[PATCH RESEND v10 03/11] thermal: Use generic HW-protection shutdown API

From: Matti Vaittinen
Date: Thu Jun 03 2021 - 01:41:31 EST


The hardware shutdown function was exported from kernel/reboot for
other subsystems to use. Logic is copied from the thermal_core. The
protection mutex is replaced by an atomic_t to allow calls also from
an IRQ context.
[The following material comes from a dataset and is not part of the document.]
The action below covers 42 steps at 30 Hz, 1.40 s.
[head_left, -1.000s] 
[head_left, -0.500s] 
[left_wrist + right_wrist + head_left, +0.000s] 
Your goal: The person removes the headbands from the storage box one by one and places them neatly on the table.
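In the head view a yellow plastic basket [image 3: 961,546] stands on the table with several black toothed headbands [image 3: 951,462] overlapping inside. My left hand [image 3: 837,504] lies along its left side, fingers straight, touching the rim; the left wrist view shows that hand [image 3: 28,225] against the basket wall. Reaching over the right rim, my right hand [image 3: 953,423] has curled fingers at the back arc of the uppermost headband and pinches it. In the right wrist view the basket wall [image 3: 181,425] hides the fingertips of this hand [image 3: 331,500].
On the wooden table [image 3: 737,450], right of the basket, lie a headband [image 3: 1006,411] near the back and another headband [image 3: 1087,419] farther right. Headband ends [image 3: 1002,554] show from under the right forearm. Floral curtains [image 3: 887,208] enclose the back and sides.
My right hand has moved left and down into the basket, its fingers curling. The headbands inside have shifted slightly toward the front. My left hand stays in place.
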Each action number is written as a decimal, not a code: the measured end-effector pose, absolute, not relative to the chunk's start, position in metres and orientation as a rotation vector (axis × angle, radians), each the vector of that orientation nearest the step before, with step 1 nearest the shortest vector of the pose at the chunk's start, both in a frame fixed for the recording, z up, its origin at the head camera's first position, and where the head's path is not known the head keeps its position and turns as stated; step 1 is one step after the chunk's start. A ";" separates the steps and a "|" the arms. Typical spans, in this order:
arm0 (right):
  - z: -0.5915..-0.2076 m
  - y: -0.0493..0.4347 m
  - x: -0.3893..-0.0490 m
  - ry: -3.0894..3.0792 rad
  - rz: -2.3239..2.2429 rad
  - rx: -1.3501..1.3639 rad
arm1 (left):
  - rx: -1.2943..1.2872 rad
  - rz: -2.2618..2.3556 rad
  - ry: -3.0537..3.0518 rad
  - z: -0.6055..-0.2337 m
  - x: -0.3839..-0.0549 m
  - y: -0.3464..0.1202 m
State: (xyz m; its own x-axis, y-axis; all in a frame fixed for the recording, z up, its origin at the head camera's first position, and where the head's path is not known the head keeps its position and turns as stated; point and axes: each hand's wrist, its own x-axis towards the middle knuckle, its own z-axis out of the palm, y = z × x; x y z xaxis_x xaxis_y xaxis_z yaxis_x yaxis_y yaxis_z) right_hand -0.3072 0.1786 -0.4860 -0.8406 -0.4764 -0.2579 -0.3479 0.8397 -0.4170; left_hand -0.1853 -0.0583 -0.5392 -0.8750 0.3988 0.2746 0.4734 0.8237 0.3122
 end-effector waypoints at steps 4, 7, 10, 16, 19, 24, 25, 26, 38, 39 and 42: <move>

Also the WARN() was replaced by pr_emerg() based on
discussions here:
https://lore.kernel.org/lkml/YJuPwAZroVZ%2Fw633@alley/
and here:
https://lore.kernel.org/linux-iommu/20210331093104.383705-4-geert+renesas@xxxxxxxxx/

Use the exported API instead of implementing own just for the
thermal_core.

Signed-off-by: Matti Vaittinen <matti.vaittinen@xxxxxxxxxxxxxxxxx>

---
Changelog:
v10:
- update commit message to mention changing WARN() to pr_emerg()
v9:
- Update the thermal documentation
v8:
- new patch (change added in v7, splitted in own patch at v8)

Use the exported API instead
---
.../driver-api/thermal/sysfs-api.rst | 24 +++----
drivers/thermal/thermal_core.c | 63 ++-----------------
2 files changed, 13 insertions(+), 74 deletions(-)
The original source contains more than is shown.